Montanelli e Pasolini, due pesi e due misure

L’iconoclastia, che è una delle peggiori devianze mentali dell’uomo, si offre oggi in forme molto più variegate rispetto al passato.

Eravamo fermi alla distruzione delle opere non islamiche da parte delle milizie talebane, come fu per i Buddha di Bamiyan, intenti dunque a fissare il nostro sguardo inorridito sull’Oriente, quando all’improvviso vediamo esplodere un odio analogo, se non maggiore perché rivolto verso la stessa civiltà occidentale, negli Stati Uniti, in Inghilterra e poi in Europa.

Ultima, fortunatamente in questo caso, ma con tutta la mediocrità che la caratterizza nel voler sempre duplicare le peggiori mode del mondo attuale, giunge l’Italia, dove non si distruggono le statue dei presunti fascisti, razzisti, di secoli addietro (poi un giorno qualche genio incompreso della sinistra, qualche suo intellettuale arcobaleno, riuscirà a spiegarmi come si possa essere “fascisti” o “razzisti” in un mondo anteriore alla nascita dell’ideologia mussoliniana di alcuni secoli), ma si accaniscono contro quella di un giornalista che, piaccia o meno, ha caratterizzato in maniera professionalmente ineccepibile un lavoro che oggi è troppo spesso decaduto al livello degli zerbini sottopagati o dei caudatari di area. Di qualsiasi area.
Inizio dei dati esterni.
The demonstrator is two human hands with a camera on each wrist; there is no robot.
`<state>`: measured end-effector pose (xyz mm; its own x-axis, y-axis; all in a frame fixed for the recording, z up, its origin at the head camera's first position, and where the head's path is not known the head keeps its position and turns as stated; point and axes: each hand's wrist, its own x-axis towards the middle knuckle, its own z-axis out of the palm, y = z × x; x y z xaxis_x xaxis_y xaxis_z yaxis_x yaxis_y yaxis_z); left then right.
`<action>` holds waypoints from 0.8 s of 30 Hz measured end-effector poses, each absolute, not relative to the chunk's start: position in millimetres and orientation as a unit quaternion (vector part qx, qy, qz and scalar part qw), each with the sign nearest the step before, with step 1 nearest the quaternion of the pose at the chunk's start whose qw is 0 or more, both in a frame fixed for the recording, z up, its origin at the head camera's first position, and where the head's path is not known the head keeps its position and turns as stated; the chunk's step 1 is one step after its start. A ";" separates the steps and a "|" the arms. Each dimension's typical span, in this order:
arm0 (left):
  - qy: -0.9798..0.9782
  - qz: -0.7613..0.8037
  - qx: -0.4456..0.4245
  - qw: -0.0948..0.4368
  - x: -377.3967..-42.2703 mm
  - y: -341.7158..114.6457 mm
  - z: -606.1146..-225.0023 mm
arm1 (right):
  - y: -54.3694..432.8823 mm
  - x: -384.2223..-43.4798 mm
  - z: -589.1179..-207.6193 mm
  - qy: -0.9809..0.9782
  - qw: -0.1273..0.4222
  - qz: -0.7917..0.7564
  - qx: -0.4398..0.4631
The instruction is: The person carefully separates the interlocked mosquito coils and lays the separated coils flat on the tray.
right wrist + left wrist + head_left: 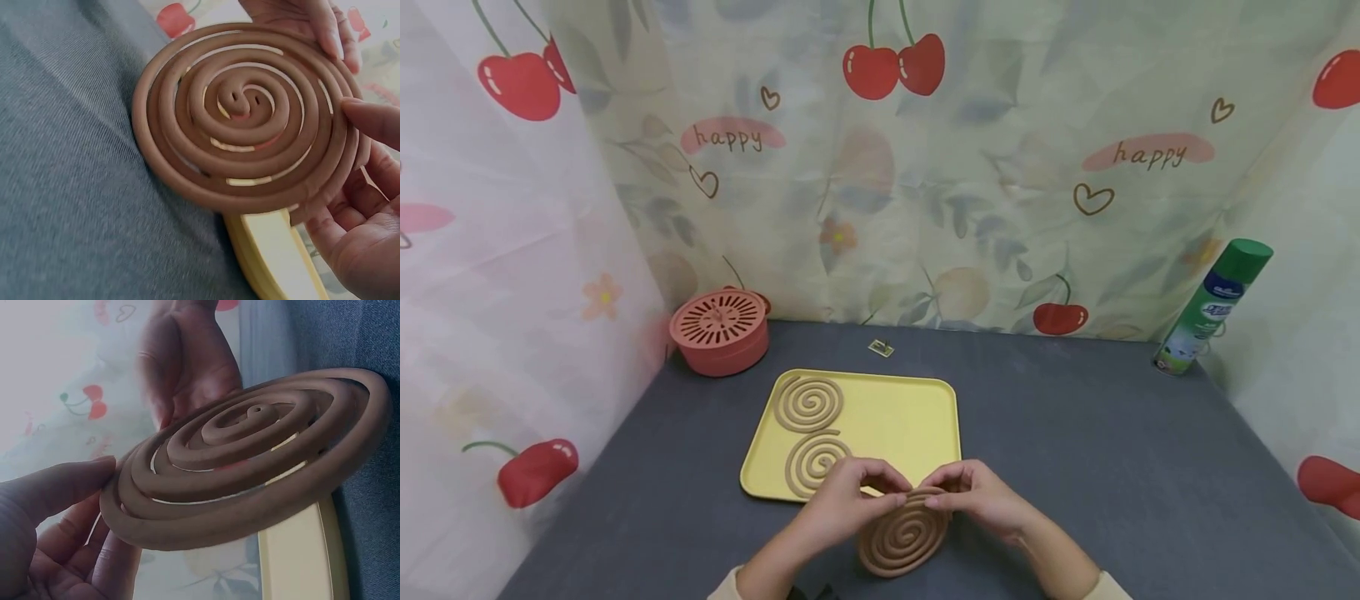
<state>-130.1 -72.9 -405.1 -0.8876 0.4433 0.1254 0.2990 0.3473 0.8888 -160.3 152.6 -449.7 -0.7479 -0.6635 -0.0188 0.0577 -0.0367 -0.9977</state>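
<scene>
In the head view, the left hand (850, 496) and right hand (988, 500) pinched the brown coil (902, 546) at its upper rim; it hung below and between them — neither nearer — by the yellow tray (898, 408). Left wrist view: its face spread away from the left grip. Right wrist view: nearly round, no clear long axis.

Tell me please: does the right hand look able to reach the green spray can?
Probably not now: the right hand pinches a brown coil, and the green spray can stands far off, though nothing visible lies between.
</scene>
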 end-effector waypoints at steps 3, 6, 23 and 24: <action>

Indro Montanelli. La statua in bronzo che lo ricorda, e ne tramanda la memoria più che di uomo ancora, di serio professionista, è stata deturpata dalla vernice rosa versatavi sopra già l’8 marzo dello scorso anno durante una manifestazione femminista nel giorno della Festa della donna dal gruppo “Non una di meno”. Questa volta, l’effige che è sita nei giardini milanesi di via Palestro, è stata imbrattata da ignoti con una vernice rossa e poi chiosata dalla scritta “razzista stupratore”. Il tutto suggellato dai “Sentinelli”, ovviamente “laici e antifascisti” con le seguenti parole: “A Milano ci sono un parco e una statua dedicati a Indro Montanelli, che fino alla fine dei suoi giorni ha rivendicato con orgoglio il fatto di aver comprato e sposato una bambina eritrea di dodici anni perché gli facesse da schiava sessuale, durante l’aggressione del regime fascista all’Etiopia”.

Ora, sarebbe del tutto inutile cercare di spiegare e far comprendere (cosa questa impossibile) che un tempo in terra d’Africa – e forse ancora oggi – le mogli si compravano appunto, e venivano date al marito in un’età che a noi oggi sembra incongrua, ma che per quella cultura è assolutamente normale. Non diversamente da come è avvenuto in Europa per secoli, basterebbe documentarsi storicamente, ma resta comunque la cultura del luogo in un mondo dove una dodicenne non equivale a una sua coetanea europea. Impossibile poi far comprendere che il povero Montanelli non fu certo uno stupratore perché non prese nessuna con la violenza, anzi certamente diede alla sua “moglie” eritrea un tenore di vita che mai avrebbe potuto avere se fosse andata a giacersi nel talamo di qualche altro suo connazionale. Tutto ciò non era differente per tutti gli altri bianchi ed europei che allora erano sul continente africano: inglesi, francesi e olandesi.

Ma, ripeto, tutte queste spiegazioni sono inutili, ecco allora che voglio lanciare una provocazione: se Indro Montanelli nel congiungersi con una dodicenne eritrea, in Africa, viene accusato d’essere un “razzista stupratore” (razzista poi lo sarebbe stato se l’avesse rigettata in quanto di colore), allora cosa dovremmo dire di un altro intellettuale di vaglia quale Pier Paolo Pasolini, notoriamente confesso di aver avuto rapporti omosessuali con ragazzini, con alcuni suoi studenti, ergo minorenni per di più affidati alle sue cure come insegnante? Li ha stuprati? Oppure sono loro – bianchi e ripeto minorenni – andati con lui volontariamente? E Pasolini non si trovava in un contesto storico differente quale era l’Eritrea allora, ma più semplicemente nella Capitale d’Italia, in una cultura che è la nostra e non quella delle popolazioni africane della prima metà del Novecento, immutate da generazioni.

Ordunque, valga questo per i “Sentinelli” e per tutti coloro che usano applicare la regola del “due pesi, due misure”, se si vuole criticare l’uomo Montanelli, sporcandone l’effige post mortem, allora si abbia almeno il vile coraggio di fare altrettanto con le targhe che ricordano Pasolini, dimostrando così come appunto, l’iconoclastia e l’odio siano soltanto una delle più becere affermazioni e dimostrazioni dell’ignoranza e della stupidità dell’uomo del terzo millennio.